Das erfordert eine Reihe neuartiger Bauweisen, wie z.B. die Integration natürlicher und regenerativer Elemente in die Gebäudeplanung, das Experimentieren mit innovativen biobasierten Baustoffen wie Holz und Algen sowie die strategische Wiederaufforstung, Aufforstung und andere Methoden der Kohlenstoffabscheidung.
„Wie der (italienische Botaniker) Stefano Mancuso sagt, leben wir in einer Natur- und Pflanzenblindheit. Wir müssen die Natur in unsere Kultur integrieren; Kultur ist keine Antithese zur Natur“, sagte Mikolaj Sekutowicz, Teilnehmer und bei dem deutschen Resortentwickler Therme Group als Partner für die strategische Entwicklung und die kulturelle Ausrichtung des Unternehmens verantwortlich.
Das Rewilding von Städten (Sicherung renaturierter Ökosysteme) könnte ebenfalls dazu beitragen, die Umweltauswirkungen von Gebäuden zu reduzieren. Zu den prominentesten Projekten gehört Bosco Verticale (vertikaler Wald), ein Hochhauskomplex in Mailand.
Die 111 Meter und 76 Meter hohen Zwillingstürme sind mit 20.000 Bäumen, Sträuchern und Stauden begrünt, die Smog absorbieren, Sauerstoff produzieren, den Energieverbrauch senken und Kohlenstoff binden.

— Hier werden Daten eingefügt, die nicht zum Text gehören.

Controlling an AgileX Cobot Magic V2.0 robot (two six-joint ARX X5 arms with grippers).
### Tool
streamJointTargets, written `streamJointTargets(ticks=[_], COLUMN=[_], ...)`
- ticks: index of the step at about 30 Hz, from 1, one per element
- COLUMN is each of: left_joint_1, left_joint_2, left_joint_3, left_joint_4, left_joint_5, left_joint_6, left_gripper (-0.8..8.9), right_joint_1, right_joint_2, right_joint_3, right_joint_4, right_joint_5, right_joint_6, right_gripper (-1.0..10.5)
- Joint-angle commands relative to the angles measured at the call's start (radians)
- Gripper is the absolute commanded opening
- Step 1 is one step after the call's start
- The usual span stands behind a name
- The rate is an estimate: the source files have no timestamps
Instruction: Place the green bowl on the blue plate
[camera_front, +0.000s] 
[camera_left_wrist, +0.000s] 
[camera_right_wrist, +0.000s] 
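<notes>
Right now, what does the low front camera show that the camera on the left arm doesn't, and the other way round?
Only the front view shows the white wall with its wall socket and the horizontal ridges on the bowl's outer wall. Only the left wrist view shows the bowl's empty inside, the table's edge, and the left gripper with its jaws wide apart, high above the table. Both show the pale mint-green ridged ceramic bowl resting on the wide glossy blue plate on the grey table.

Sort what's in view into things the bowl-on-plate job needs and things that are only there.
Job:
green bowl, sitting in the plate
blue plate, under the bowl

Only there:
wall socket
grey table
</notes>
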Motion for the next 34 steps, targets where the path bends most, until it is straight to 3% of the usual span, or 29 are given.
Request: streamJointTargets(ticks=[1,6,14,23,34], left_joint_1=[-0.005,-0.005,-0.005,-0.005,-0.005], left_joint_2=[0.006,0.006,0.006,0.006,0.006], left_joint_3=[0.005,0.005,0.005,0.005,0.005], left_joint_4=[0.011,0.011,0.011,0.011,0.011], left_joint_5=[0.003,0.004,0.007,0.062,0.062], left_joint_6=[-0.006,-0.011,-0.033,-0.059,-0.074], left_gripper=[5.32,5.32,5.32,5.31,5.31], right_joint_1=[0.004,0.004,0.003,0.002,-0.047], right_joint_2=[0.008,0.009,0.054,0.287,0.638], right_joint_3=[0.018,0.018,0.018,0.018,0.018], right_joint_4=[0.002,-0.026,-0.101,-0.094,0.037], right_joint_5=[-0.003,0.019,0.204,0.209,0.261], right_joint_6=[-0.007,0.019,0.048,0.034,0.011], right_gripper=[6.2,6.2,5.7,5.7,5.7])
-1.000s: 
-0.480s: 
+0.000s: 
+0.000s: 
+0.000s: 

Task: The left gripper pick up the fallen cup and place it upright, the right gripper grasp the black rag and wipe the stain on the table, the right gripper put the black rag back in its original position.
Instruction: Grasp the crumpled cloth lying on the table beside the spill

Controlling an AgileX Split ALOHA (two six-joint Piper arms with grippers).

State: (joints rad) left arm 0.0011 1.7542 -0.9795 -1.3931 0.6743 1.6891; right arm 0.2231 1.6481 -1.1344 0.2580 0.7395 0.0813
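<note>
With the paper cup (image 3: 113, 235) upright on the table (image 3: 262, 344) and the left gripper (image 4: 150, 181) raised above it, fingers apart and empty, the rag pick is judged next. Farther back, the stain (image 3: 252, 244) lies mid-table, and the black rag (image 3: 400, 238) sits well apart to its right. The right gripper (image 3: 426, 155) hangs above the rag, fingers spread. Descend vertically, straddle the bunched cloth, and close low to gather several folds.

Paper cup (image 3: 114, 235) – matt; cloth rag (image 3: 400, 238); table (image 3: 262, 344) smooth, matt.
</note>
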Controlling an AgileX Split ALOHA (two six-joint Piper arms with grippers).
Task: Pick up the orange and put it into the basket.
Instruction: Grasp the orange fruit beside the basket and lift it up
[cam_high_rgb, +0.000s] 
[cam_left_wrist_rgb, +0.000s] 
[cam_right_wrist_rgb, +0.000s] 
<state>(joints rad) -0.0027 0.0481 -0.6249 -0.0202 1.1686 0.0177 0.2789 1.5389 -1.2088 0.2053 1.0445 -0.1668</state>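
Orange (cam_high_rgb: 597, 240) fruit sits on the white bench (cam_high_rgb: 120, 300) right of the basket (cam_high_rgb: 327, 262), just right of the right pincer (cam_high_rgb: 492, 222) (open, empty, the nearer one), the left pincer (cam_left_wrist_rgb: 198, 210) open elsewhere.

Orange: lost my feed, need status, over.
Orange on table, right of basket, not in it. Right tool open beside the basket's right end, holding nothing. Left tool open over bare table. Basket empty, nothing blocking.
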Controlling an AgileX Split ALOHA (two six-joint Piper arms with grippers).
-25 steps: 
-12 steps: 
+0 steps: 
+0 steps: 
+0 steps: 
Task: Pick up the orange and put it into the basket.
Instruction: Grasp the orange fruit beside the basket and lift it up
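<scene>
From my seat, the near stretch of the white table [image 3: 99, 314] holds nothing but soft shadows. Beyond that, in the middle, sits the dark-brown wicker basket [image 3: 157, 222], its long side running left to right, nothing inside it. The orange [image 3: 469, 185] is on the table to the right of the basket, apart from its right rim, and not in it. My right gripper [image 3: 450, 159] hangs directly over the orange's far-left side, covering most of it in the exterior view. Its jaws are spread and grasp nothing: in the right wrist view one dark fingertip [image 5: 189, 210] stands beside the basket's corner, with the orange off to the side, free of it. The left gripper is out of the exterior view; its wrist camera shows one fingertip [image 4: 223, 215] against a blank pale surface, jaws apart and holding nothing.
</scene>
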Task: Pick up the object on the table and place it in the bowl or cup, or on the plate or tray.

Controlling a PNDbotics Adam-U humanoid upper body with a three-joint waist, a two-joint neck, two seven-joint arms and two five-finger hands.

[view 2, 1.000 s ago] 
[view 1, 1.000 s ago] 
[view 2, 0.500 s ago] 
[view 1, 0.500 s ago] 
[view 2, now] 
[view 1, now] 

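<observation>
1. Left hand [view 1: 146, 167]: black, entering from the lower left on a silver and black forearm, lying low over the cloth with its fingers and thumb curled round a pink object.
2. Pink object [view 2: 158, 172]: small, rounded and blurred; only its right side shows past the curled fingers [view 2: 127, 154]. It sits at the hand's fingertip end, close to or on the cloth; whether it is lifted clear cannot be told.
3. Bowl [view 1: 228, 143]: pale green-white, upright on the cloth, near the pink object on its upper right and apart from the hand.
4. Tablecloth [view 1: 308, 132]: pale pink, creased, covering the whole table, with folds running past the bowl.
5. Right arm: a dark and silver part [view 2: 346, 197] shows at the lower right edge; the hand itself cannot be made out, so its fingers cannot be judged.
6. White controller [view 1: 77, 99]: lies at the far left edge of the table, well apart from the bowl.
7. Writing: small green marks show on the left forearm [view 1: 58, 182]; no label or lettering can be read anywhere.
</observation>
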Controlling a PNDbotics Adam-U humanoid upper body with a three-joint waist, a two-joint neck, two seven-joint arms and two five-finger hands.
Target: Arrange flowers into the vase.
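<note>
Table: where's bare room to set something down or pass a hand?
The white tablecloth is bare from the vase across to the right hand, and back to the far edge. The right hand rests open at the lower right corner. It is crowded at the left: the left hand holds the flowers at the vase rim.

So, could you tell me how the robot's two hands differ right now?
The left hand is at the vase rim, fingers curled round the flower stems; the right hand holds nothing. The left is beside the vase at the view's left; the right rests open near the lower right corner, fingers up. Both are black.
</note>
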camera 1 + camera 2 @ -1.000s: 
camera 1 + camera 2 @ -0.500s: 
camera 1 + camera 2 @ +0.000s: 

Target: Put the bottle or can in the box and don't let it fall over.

Zudem sind die Bewohner des Gebäudes überaus zufrieden mit dem Komfort und erfreuen sich an ihrer grünen Umgebung.1 Das ist ein Paradebeispiel für biophile Architektur, die Mensch und Natur miteinander verbindet.
Aber selbst der Bau neuer Gebäude mit nachhaltigen Methoden sei kein Allheilmittel, erfuhren die Teilnehmer. In den Industrieländern wurden in den letzten Jahrzehnten vielfach Gebäude gebaut, wo ein Umbau von Bestandsgebäuden in energieeffiziente Gebäude sinnvoller gewesen wäre, um die CO-Emissionen zu reduzieren.
Zudem muss die gebaute Umwelt wieder mit der Natur verbunden werden.
Zsolt Kohalmi
Deputy CEO & Global Head of Real Estate
In Europa zum Beispiel wurden 90 Prozent der Gebäude vor 1990 und 40 Prozent vor 1960 gebaut. Studien haben gezeigt, dass durch Sanierungen 70 Prozent weniger Emissionen ausgestossen werden als bei Neubauten, wenn man die zuvor erwähnten grauen Emissionen einrechnet.2
Wir dürfen aber nicht vergessen, dass auch in anderen Teilen der Welt neue Gebäude entstehen müssen. Die Länder Asiens, Afrikas und Lateinamerikas werden mehr Wohn- und Geschäftsflächen brauchen, um dem Bevölkerungswachstum Rechnung zu tragen.
„Bei der Förderung nachhaltiger Gebäude gibt es kein Universalkonzept“, sagte Stephen Freedman, Head of Research and Sustainability for Thematic Equities, Pictet Asset Management.
Stattdessen sei ein massgeschneiderter Ansatz für die Entwicklung klimaresilienter Lebensbereiche in enger Abstimmung mit der lokalen Bevölkerung von entscheidender Bedeutung. Es müssen standortspezifische Besonderheiten berücksichtigt werden, wie z.B. Gebäudetechnologien, die an die geografischen Gegebenheiten angepasst sind und auf lokal verfügbare Rohstoffe zurückgreifen.